= Your goal =
The listing below should be written out word for word, with its pictures removed.

= Recorded data =
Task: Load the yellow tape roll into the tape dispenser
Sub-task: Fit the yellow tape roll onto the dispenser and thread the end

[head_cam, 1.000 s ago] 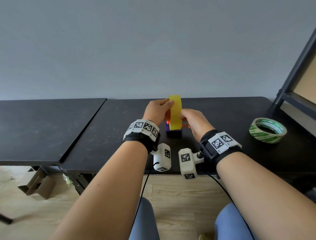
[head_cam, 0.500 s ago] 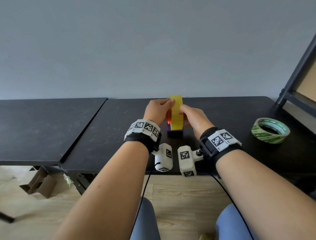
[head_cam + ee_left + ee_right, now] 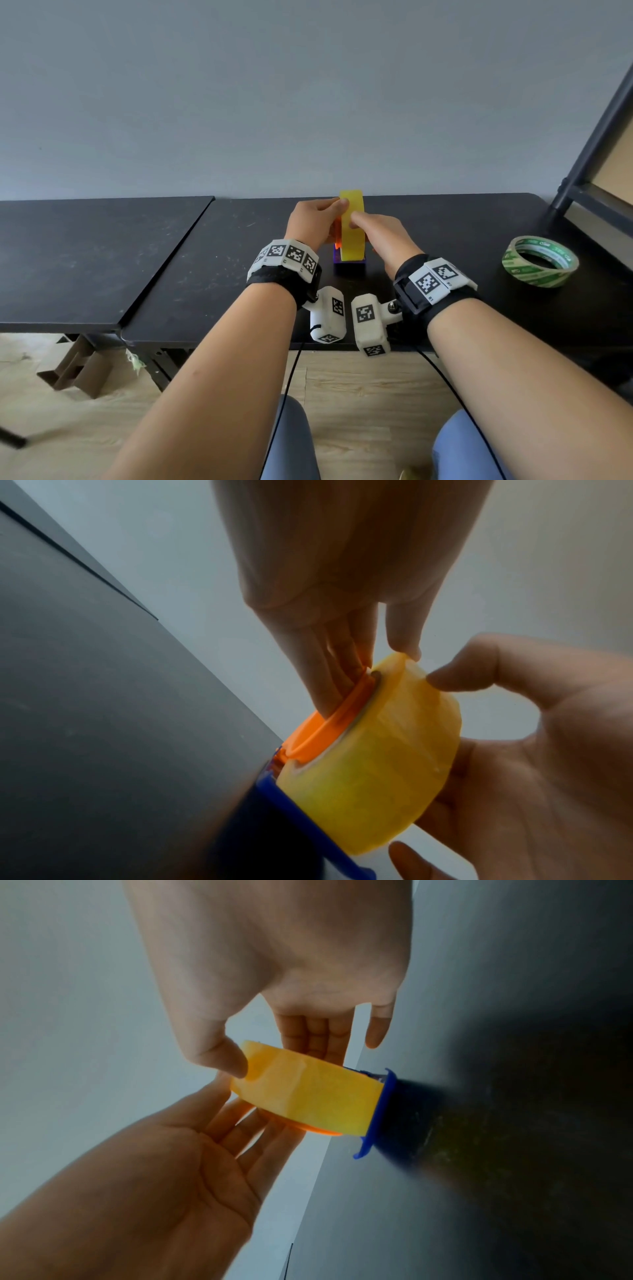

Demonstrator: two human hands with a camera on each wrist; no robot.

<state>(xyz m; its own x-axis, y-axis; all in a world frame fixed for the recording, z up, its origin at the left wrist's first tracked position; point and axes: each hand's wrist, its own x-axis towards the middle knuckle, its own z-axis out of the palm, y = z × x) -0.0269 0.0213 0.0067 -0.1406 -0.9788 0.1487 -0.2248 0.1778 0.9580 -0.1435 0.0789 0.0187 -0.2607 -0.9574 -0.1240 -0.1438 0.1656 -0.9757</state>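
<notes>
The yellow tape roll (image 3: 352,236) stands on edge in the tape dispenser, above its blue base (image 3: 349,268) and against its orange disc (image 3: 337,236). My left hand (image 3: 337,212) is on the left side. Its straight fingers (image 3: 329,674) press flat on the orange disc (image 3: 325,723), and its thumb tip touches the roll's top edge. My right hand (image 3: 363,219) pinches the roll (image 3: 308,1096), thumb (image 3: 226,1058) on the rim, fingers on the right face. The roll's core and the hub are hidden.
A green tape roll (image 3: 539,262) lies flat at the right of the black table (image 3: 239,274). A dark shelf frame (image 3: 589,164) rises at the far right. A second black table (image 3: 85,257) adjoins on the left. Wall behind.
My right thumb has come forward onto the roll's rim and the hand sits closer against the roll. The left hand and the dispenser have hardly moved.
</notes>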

= Answer for the task =
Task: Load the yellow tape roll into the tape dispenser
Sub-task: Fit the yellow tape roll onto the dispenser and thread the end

[head_cam, 1.000 s ago] 
[head_cam, 0.500 s ago] 
[head_cam + ee_left + ee_right, now] 

Demonstrator: two human hands with a camera on each wrist; no robot.

<state>(xyz m; its own x-axis, y-axis; all in a world frame fixed for the recording, z up, its origin at the left wrist's first tracked position; point and axes: each hand's wrist, its own x-axis towards the middle knuckle, its own z-axis out of the palm, y = z × x) -0.0269 0.0213 0.0067 -0.1406 -0.9788 0.1487 -0.2248 0.1778 0.9580 -0.1435 0.0789 0.0187 -0.2607 -0.9574 -0.1240 -0.1438 0.1656 -0.9757</state>
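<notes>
The yellow tape roll (image 3: 352,236) stands on edge in the tape dispenser, above its blue base (image 3: 349,268) and against its orange disc (image 3: 337,236). My left hand (image 3: 337,212) is on the left side. Its straight fingers (image 3: 329,674) press flat on the orange disc (image 3: 325,723), and its thumb tip touches the roll's top edge. My right hand (image 3: 363,219) pinches the roll (image 3: 308,1096), thumb (image 3: 226,1058) on the rim, fingers on the right face. The roll's core and the hub are hidden.
A green tape roll (image 3: 539,262) lies flat at the right of the black table (image 3: 239,274). A dark shelf frame (image 3: 589,164) rises at the far right. A second black table (image 3: 85,257) adjoins on the left. Wall behind.
My right thumb has come forward onto the roll's rim and the hand sits closer against the roll. The left hand and the dispenser have hardly moved.
</notes>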

The exercise was answered completely.